I have a small network behind router.
- Router IP: 192.168.2.1
- VPN Server IP: 192.168.2.30
- VPN Server OS: Debian 8.1 x64

Downloaded and installed the vpncmd, vpnserver, vpnbridge packages from
- https://launchpad.net/~paskal-07/+archi ... ftethervpn
softether-vpn (4.04.9412-0~47~ubuntu14.04.1)
I searched the web for a guide to configuare softether and know that using local bridge prevent access to the server itself and need to use TAP local bridge.

Here the situation
Install vpncmd, vpnserver, vpnbridge packages --- OK
Run vpncmd check, the last item "Network System" --- Connect Failed. (0), Failed
Running local bridge on 1 physical NIC, client able to connect to create L2TP VPN connection.
Client able to ping and access the computers, except the VPN server.

After searching the web, I know that I need to use TAP bridge in order to gaint access to the server.

So I install bridge-utils and follow some guides on the web.
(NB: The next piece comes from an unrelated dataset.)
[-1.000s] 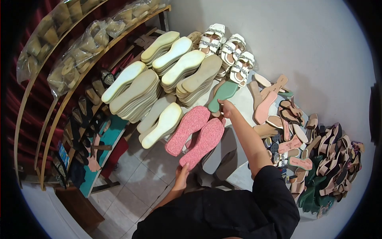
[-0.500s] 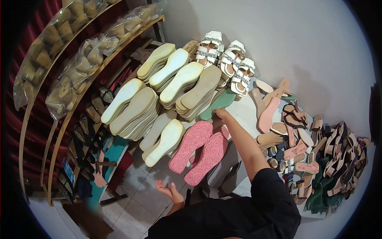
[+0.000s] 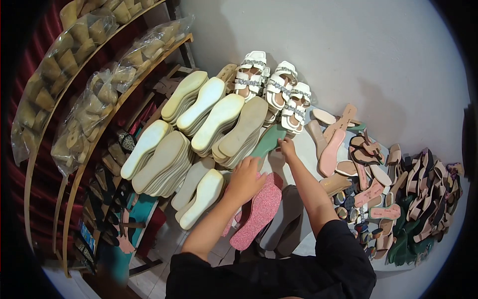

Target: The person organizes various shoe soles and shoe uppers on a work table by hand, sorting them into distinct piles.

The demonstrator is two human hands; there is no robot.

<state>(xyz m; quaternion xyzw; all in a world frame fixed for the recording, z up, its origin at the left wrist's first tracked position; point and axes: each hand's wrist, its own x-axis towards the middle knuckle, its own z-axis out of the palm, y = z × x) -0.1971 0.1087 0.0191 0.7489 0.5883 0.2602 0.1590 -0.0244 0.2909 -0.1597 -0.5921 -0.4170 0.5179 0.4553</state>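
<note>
A green insole [image 3: 269,142] lies slanted beside the stacks of cream soles. My right hand [image 3: 286,149] pinches its right edge, fingers bent. At its lower end is my left hand [image 3: 245,180], back upward and fingers curled against it; the fingertips are partly hidden. Under and beside my left hand are pink speckled insoles [image 3: 260,212], one of them mostly covered by the hand and forearm. A stack of beige soles [image 3: 245,127] stands just left of the green insole. A pale cream sole [image 3: 203,197] lies left of my left hand.
White sandals [image 3: 294,107] with decorated straps stand at the back. Pink insoles [image 3: 332,152] and many finished sandals [image 3: 420,194] cover the right side. Wooden shelves [image 3: 124,92] with bagged heel blocks [image 3: 87,117] rise on the left. Grey soles [image 3: 281,219] lie near my body.
My left hand has come up from below the pink insoles to the green insole's lower end. My right hand has shifted from that end to its right edge.
</note>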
But cannot find any guide exactly the same situation as mine, here are what I have done.
- Forwarded 500, 4500 ports to VPN server.
- Remove physical NIC bridge
- Disable SecureNAT (It was disabled anyway)
- Create a TAP bridge tap_softether
- Start vpnserver
- run a script after the vpnserver is up
==================================
brctl addbr br0
brctl addif br0 eth0
brctl addif br0 tap_softether

ifconfig tap_softether 0.0.0.0 promisc up

ifconfig eth0 0.0.0.0 promisc up

ifconfig br0 192.168.2.30 netmask 255.255.255.0 broadcast 192.168.2.255

route add default gw 192.168.2.1
==================================

After running the script
- VPN server
. Cannot ping the router, but able to ping other computer
. Cannot ping the VPN client computer.
. No access to the Internet.
- Client
. Able to create L2TP connection
. Able to ping any comupter, including the VPN server and router

So here the main problems:
1. VPN server cannot access Internet.
2. VPN server cannot access the router.
3. VPN server cannot access VPN client.

Any help is appreciate.
Thanks in advance.

Can you show the result of running the following commands after you run the scripts?

ifconfig -a
ip route show

Hello kh_tsang,

Thanks for your reply, here the result

ifconfig -a
=============================================================
br0 Link encap:Ethernet HWaddr 00:ac:a6:5d:05:28
inet addr:192.168.2.30 Bcast:192.168.2.255 Mask:255.255.255.0
inet6 addr: fe80::2ac:a6ff:fe5d:528/64 Scope:Link
UP BROADCAST RUNNING MULTICAST MTU:1500 Metric:1
RX packets:20 errors:0 dropped:0 overruns:0 frame:0
TX packets:65 errors:0 dropped:0 overruns:0 carrier:0
collisions:0 txqueuelen:0
RX bytes:1751 (1.7 KiB) TX bytes:9457 (9.2 KiB)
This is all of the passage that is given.